--- WHAT NEEDS TO BE DONE ---
What you return must match the listing below character for character, minus any pictures.

=== COLLECTED MATERIAL ===

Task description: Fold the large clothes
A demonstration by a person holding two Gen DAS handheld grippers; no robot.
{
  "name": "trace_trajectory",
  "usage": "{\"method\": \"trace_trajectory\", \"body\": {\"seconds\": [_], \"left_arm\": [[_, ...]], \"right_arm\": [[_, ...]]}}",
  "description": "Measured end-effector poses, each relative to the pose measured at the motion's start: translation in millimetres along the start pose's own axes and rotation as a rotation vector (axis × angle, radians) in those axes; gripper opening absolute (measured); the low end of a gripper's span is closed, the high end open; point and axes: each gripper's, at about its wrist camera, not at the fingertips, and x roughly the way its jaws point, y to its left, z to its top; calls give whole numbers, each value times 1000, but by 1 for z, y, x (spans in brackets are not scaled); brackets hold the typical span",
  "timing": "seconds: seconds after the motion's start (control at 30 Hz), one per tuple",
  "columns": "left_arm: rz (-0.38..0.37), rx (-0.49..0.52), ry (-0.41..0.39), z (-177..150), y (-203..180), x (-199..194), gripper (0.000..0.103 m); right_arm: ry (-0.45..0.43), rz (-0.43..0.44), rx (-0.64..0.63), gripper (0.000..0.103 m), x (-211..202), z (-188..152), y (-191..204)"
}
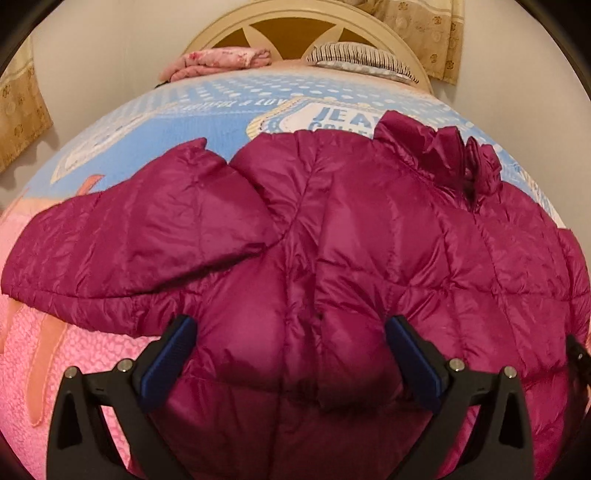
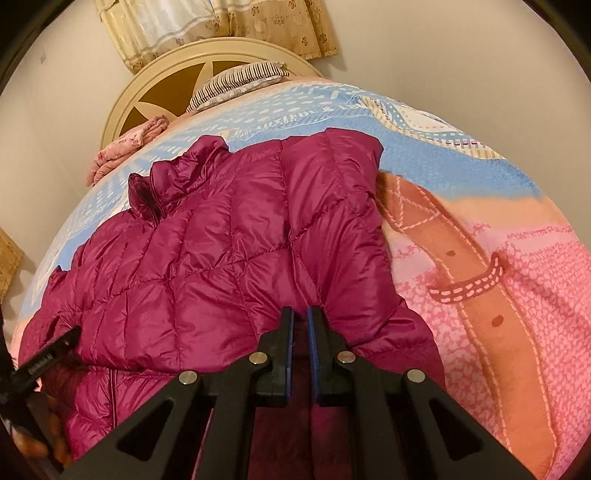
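A magenta quilted puffer jacket (image 1: 332,240) lies spread on the bed, one sleeve (image 1: 140,229) folded across to the left and its collar (image 1: 454,155) at the far right. My left gripper (image 1: 291,332) is open, its blue-padded fingers (image 1: 410,343) wide apart over the jacket's near edge, holding nothing. In the right wrist view the same jacket (image 2: 229,251) fills the middle. My right gripper (image 2: 301,314) is shut on the jacket's near hem, fabric pinched between the pads. The left gripper's black body (image 2: 44,362) shows at the far left.
The bed has a blue and pink printed cover (image 1: 207,114), (image 2: 498,295). A striped pillow (image 1: 362,55) and a folded pink floral cloth (image 1: 218,61) lie by the cream headboard (image 1: 284,18). Curtains (image 2: 221,26) hang behind.
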Motion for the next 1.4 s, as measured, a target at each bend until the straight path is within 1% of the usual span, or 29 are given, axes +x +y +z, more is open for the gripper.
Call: {"method": "trace_trajectory", "body": {"seconds": [0.07,0.1,0.17,0.23,0.27,0.3,0.37,0.4,0.43,0.5,0.57,0.6,0.63,0.7,0.8,0.83,0.87,0.93,1.0,1.03,1.07,1.1,1.13,1.17,1.2,1.23,1.3,1.37,1.4], "left_arm": [[-33,-10,-13,2,6,-8,103],[-51,-35,-38,1,15,-17,103],[-58,-91,-90,1,36,-34,103],[-33,-145,-134,0,64,-50,103],[-1,-187,-164,0,87,-60,103],[34,-235,-185,-1,113,-68,103],[79,-338,-203,-2,158,-75,103],[99,-410,-206,-3,184,-77,103],[115,-507,-204,-6,215,-77,103],[125,-651,-186,-14,257,-72,103],[147,-799,-134,-21,299,-58,103],[155,-835,-105,-21,310,-50,103],[154,-855,-82,-21,317,-42,103],[131,-866,-69,-20,323,-30,103],[150,-841,-89,-17,316,-22,103],[144,-821,-99,-15,308,-19,103],[149,-810,-96,-13,307,-15,101],[208,-782,-104,-12,301,-13,91],[235,-766,-114,-9,300,-9,76],[251,-755,-124,-12,302,-12,71],[251,-754,-128,-13,305,-14,59],[249,-756,-132,-15,305,-16,44],[234,-758,-137,-16,308,-16,33],[202,-754,-134,-16,309,-16,17],[185,-748,-125,-16,310,-15,15],[191,-738,-125,-16,310,-16,14],[195,-699,-125,-11,305,-16,9],[203,-672,-132,-3,299,-18,8],[194,-661,-150,2,294,-24,8]], "right_arm": [[-3,-5,-5,7,0,0,1],[-4,-7,-8,8,1,0,1],[-4,-8,-8,8,0,0,0],[-5,-6,-7,7,0,0,0],[-5,-5,-5,7,0,0,-1],[-5,-4,-5,7,0,0,-1],[-6,-7,-7,7,0,0,-1],[-6,-10,-9,7,0,0,0],[-7,-16,-14,7,0,0,1],[-7,-26,-23,7,0,0,2],[-8,-34,-29,7,0,0,4],[-8,-36,-31,7,0,0,4],[-9,-38,-32,7,0,0,4],[-9,-42,-35,7,0,0,5],[-9,-47,-38,7,0,0,5],[-9,-47,-38,7,0,0,5],[-9,-47,-38,7,0,0,5],[-10,-48,-39,7,0,-1,6],[-10,-48,-40,8,0,-1,6],[-10,-48,-40,7,0,-1,6],[-10,-47,-39,7,0,-1,6],[-11,-45,-37,7,0,0,5],[-10,-46,-38,7,0,-1,6],[-10,-44,-37,7,0,-1,5],[-11,-42,-35,7,0,-1,5],[-11,-40,-33,8,0,-1,5],[-12,-36,-29,8,0,0,4],[-12,-33,-26,8,0,0,3],[-13,-32,-26,7,0,-1,3]]}}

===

--- PROBLEM SOLUTION ---
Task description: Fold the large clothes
A demonstration by a person holding two Gen DAS handheld grippers; no robot.
{
  "name": "trace_trajectory",
  "usage": "{\"method\": \"trace_trajectory\", \"body\": {\"seconds\": [_], \"left_arm\": [[_, ...]], \"right_arm\": [[_, ...]]}}",
  "description": "Measured end-effector poses, each relative to the pose measured at the motion's start: translation in millimetres along the start pose's own axes and rotation as a rotation vector (axis × angle, radians) in those axes; gripper opening absolute (measured); the low end of a gripper's span is closed, the high end open; point and axes: each gripper's, at about its wrist camera, not at the fingertips, and x roughly the way its jaws point, y to its left, z to its top; calls give whole numbers, each value times 1000, but by 1 for z, y, x (spans in brackets are not scaled); brackets hold the typical span",
  "timing": "seconds: seconds after the motion's start (control at 30 Hz), one per tuple",
  "columns": "left_arm: rz (-0.38..0.37), rx (-0.49..0.52), ry (-0.41..0.39), z (-177..150), y (-203..180), x (-199..194), gripper (0.000..0.103 m); right_arm: ry (-0.45..0.43), rz (-0.43..0.44), rx (-0.64..0.63), gripper (0.000..0.103 m), x (-211..202), z (-188..152), y (-191..204)"
}
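A magenta quilted puffer jacket (image 1: 332,240) lies spread on the bed, one sleeve (image 1: 140,229) folded across to the left and its collar (image 1: 454,155) at the far right. My left gripper (image 1: 291,332) is open, its blue-padded fingers (image 1: 410,343) wide apart over the jacket's near edge, holding nothing. In the right wrist view the same jacket (image 2: 229,251) fills the middle. My right gripper (image 2: 301,314) is shut on the jacket's near hem, fabric pinched between the pads. The left gripper's black body (image 2: 44,362) shows at the far left.
The bed has a blue and pink printed cover (image 1: 207,114), (image 2: 498,295). A striped pillow (image 1: 362,55) and a folded pink floral cloth (image 1: 218,61) lie by the cream headboard (image 1: 284,18). Curtains (image 2: 221,26) hang behind.
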Motion for the next 1.4 s, as measured, a target at each bend until the straight path is within 1% of the usual span, or 29 are given, axes +x +y +z, more is open for the gripper.
Call: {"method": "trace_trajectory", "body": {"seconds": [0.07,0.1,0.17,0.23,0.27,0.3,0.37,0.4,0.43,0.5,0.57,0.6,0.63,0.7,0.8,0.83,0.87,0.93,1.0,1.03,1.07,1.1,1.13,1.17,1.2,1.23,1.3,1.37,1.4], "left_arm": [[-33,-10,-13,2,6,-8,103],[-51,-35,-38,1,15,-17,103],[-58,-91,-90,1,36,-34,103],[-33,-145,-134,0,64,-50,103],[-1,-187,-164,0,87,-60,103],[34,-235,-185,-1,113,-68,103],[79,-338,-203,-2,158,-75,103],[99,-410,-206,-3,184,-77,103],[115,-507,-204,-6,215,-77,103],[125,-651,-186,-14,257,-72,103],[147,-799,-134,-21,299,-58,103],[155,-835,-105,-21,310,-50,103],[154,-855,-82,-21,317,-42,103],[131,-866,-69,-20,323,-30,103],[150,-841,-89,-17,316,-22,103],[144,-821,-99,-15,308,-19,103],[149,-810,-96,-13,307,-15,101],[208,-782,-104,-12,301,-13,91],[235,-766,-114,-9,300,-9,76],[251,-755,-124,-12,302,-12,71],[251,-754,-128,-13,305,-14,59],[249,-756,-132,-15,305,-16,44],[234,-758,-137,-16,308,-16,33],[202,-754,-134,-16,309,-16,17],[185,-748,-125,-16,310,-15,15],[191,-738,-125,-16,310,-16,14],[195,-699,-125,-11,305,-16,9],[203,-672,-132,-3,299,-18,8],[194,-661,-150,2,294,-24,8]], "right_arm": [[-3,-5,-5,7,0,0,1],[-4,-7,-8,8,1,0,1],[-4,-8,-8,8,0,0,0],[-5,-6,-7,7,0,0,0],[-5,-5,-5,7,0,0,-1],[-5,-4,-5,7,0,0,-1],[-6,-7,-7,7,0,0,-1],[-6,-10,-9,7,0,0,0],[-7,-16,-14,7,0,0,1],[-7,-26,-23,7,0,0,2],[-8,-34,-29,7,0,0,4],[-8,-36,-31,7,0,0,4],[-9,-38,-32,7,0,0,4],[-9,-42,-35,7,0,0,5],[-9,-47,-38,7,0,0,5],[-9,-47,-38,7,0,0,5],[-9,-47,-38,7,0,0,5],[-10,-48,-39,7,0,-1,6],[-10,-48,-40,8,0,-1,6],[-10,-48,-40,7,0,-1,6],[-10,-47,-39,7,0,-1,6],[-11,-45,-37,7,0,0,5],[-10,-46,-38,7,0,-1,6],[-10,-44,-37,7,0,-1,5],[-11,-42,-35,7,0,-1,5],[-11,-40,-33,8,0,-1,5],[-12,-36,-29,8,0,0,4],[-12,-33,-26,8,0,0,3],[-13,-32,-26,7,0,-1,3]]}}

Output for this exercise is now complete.